Un outil permet de transférer les données vers le moteur du jeu
– Deuxième étape
A ce moment de la conception, les données sont transmises au moteur du jeu, le Crystal Tools. Cela est possible grâce à un outil développé en interne par Square Enix, qui convertit les fichiers du format MotionBuilder à celui de Crystal Tools. L’un des logiciels de ce moteur, CutEditor, est entièrement dédié à l’édition des cinématiques, et sert donc d’alternative pour continuer le travail. Cependant, maintenant qu’une version plus précise des cinématiques a été créée, le travail va devoir être réparti entre plusieurs équipes : les animateurs et les créateurs d’effets visuels. Le squelette est en place, il lui faut désormais les muscles et la peau.

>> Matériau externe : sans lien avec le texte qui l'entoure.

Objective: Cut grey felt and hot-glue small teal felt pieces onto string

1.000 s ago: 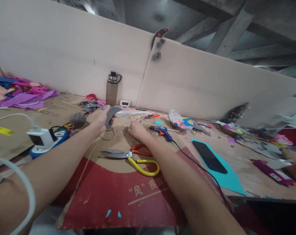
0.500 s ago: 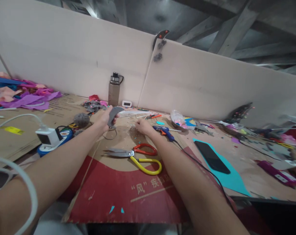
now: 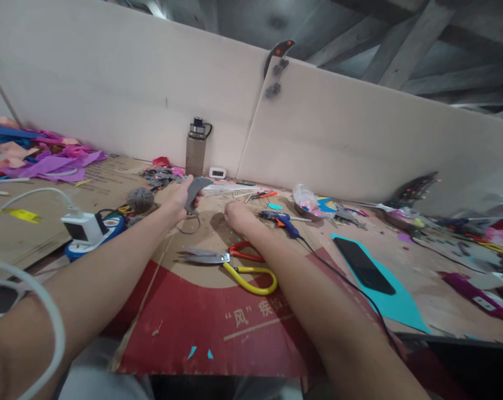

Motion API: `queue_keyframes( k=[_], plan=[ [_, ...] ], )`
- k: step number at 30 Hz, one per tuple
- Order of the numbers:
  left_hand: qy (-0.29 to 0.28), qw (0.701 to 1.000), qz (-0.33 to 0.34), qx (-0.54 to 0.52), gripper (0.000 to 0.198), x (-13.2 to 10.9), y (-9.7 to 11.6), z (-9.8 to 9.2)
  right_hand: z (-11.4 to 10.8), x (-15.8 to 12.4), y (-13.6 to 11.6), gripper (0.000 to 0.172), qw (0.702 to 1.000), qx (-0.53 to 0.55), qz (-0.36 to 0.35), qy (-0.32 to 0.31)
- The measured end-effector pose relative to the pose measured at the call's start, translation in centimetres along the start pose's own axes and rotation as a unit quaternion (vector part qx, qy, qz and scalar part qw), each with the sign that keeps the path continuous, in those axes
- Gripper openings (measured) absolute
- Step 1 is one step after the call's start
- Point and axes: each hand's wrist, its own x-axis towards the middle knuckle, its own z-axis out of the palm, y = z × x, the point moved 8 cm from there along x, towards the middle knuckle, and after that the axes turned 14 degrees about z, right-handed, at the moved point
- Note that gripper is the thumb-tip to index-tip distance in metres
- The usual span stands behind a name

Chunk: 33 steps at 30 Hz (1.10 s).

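Note:
My left hand [image 3: 180, 201] grips a grey felt crescent [image 3: 193, 193] and holds it up above the cardboard. A thin grey strip [image 3: 189, 230] loops below that hand. To the right, my right hand [image 3: 240, 218] is closed over the cardboard [image 3: 180, 328], with its fingertips curled inward; anything inside them is too small or hidden to make out. Scissors [image 3: 225, 258] with one red and one yellow handle lie nearer to me, the right forearm covering part of the red handle. A blue glue gun [image 3: 287, 224] rests just right of my right hand.
A grey yarn ball [image 3: 140, 199], a power strip with a white charger [image 3: 83, 229] and cables sit left. A bottle [image 3: 196, 150] stands at the back. Rightward are a phone [image 3: 363, 265] on turquoise felt [image 3: 407, 311], a bowl of bits [image 3: 307, 208] and a purple tool [image 3: 476, 291] near another person's hand.
My right hand has shifted slightly left and towards me, its forearm now overlapping the red scissor handle. My left hand still holds the grey crescent in nearly the same place.

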Motion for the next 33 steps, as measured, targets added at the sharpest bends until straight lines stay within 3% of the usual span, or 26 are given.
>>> queue_keyframes(
  k=[5, 14, 25, 33],
  plan=[
    [0.001, 1.000, 0.004, 0.000, 0.039, 0.0, 0.1, 0.1, -0.1, -0.1, -0.3, 0.033, 1.000, -0.011, -0.006, 0.002],
    [0.000, 1.000, 0.010, -0.011, 0.038, 0.2, 0.0, 0.0, -0.2, 0.7, 2.3, 0.031, 1.000, 0.022, 0.010, -0.007],
    [0.012, 1.000, 0.010, -0.015, 0.036, 0.2, 0.0, -0.2, 0.2, 0.4, 0.5, 0.026, 1.000, 0.008, -0.001, -0.003],
    [0.015, 1.000, 0.007, -0.018, 0.037, 0.3, -0.1, -0.4, -0.1, 0.7, 2.4, 0.028, 0.997, 0.069, 0.010, 0.014]
  ],
)
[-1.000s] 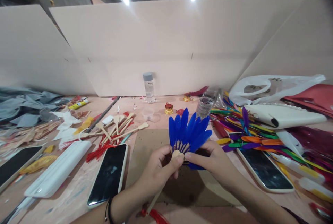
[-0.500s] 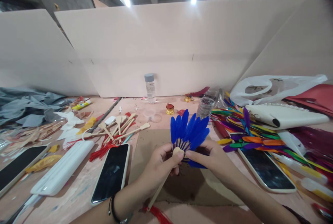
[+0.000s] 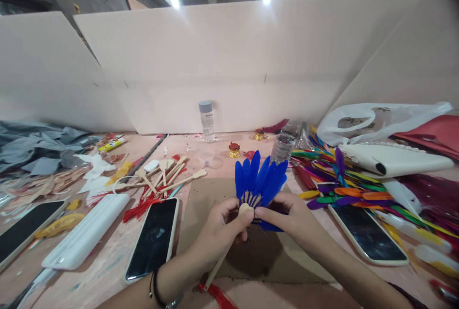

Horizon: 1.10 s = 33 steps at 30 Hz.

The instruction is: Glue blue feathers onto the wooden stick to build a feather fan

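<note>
A fan of blue feathers [image 3: 261,179] stands upright over a brown cardboard sheet [image 3: 204,200], fixed at its base to a wooden stick with a heart-shaped head [image 3: 245,209]. My left hand [image 3: 218,232] pinches that wooden head between thumb and fingers; the stick's shaft runs down past my palm to a red tassel [image 3: 218,295]. My right hand [image 3: 292,220] pinches the feather bases from the right, and one loose-looking blue feather [image 3: 270,226] lies under its fingers.
A black phone [image 3: 153,238], a white power bank [image 3: 86,236] and another phone [image 3: 25,228] lie to the left. More heart sticks with red tassels [image 3: 163,180] sit behind them. Coloured feathers [image 3: 344,181], a phone [image 3: 366,235] and a white bag [image 3: 376,120] fill the right. A small bottle [image 3: 206,120] stands by the back wall.
Both hands keep their pinch on the fan. The rightmost feathers have closed in a little toward the bunch; the view has shifted slightly.
</note>
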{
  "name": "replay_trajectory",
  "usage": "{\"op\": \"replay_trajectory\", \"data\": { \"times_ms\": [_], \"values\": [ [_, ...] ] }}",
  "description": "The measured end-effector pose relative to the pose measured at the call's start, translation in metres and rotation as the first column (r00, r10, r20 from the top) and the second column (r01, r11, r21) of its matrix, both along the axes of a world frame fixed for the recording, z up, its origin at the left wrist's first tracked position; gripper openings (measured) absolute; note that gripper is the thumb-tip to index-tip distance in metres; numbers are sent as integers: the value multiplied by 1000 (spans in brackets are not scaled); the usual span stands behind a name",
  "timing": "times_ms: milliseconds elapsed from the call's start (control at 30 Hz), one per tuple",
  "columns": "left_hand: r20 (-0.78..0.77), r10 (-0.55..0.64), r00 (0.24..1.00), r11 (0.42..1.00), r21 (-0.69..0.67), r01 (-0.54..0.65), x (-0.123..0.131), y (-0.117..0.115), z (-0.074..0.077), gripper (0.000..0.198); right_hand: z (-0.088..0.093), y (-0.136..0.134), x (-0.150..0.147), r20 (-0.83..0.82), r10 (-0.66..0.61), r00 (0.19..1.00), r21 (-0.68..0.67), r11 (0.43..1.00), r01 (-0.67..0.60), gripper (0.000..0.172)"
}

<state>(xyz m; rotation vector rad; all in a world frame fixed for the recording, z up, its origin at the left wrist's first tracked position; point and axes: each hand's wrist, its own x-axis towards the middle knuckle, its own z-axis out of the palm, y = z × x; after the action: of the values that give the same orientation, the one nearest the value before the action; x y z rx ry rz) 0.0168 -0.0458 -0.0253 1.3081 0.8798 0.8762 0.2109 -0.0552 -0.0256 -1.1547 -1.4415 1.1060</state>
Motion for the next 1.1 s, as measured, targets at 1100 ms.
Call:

L’animation des corps demande des ajustements
– Animation
A partir des données générées pour la mise au point de la deuxième étape, l’équipe chargée de l’animation répartit son travail entre deux groupes : le premier, qui compte le plus de programmeurs, se consacre à l’animation des corps, tandis que le deuxième est chargé des animations faciales. Si les deux groupes travaillent simultanément, les programmeurs des animations faciales dépendent d’une autre équipe, celle des doublages. En terme d’animation du corps, la motion capture ne suffit pas à réaliser l’ensemble de l’animation des personnages du jeu, il faut procéder à des trucages pour certaines séquences de cascades.
Pour cet épisode, la synchronisation labiale a été très soignée
– Animation faciale
Une partie de la synchronisation labiale est automatisée grâce à VORERO, un logiciel de reconnaissance des phonèmes conçu par Asahi Kasei. Cependant, dans certains cas (par exemple, une réplique trop rapide), le logiciel n’arrive pas à suivre, ce qui contraint les animateurs à procéder à une synchronisation manuelle. La finalisation de l’animation ne peut avoir lieu qu’une fois les doublages définitifs enregistrés.
Le contenu en temps réel doit parfois correspondre aux cinématiques pré-calculées
– Préparation et conception des effets
En réalité, l’équipe chargée des effets visuels se met au travail dès la fin de la première étape. A partir de ce premier prototype des séquences, ils imaginent les effets qu’ils vont devoir créer. Une fois la deuxième étape passée, la vraie création peut commencer. Pour cela, les programmeurs utilisent EffectEditor, l’un des logiciels du moteur Crystal Tools, capable de gérer les shaders. L’une des particularités de ce logiciel est qu’il permet de visualiser chaque effet tel qu’il apparaîtra dans le jeu, et de le manipuler à partir d’une manette. Cette fonction est idéale pour modifier rapidement sur PC un élément qui pose problème à l’écran.– Intégration des données
A ce moment, toutes les données conçues par les animateurs et les créateurs d’effets spéciaux sont regroupées pour constituer les graphismes tels qu’ils sont visibles dans le jeu. Les cinématiques sont montées, les animations terminées, les textures appliquées, il ne reste plus qu’un élément, et non des moindres.
Une image sans filtre, puis avec flou de distance, et enfin effet de brillance
– Eclairage
La dernière étape avant la finalisation des cinématiques est le travail d’éclairage, qui est lui aussi rendu plus facile par l’existence d’un outil de visualisation sur écran. A cela, il faut ajouter les différents filtres tels que l’ajustement des couleurs, le flou de distance et le rayonnement. Tout cela peut être géré grâce au moteur Crystal Tools.
En conclusion de cette présentation, Yûsuke Tanaka n’a pas caché qu’il n’était pas entièrement satisfait du degré de qualité atteint à cause du timing serré, mais qu’il est prêt à repousser encore une fois les limites de la technologie sur un prochain projet. Il faut dire que le prestige de Square Enix est en jeu.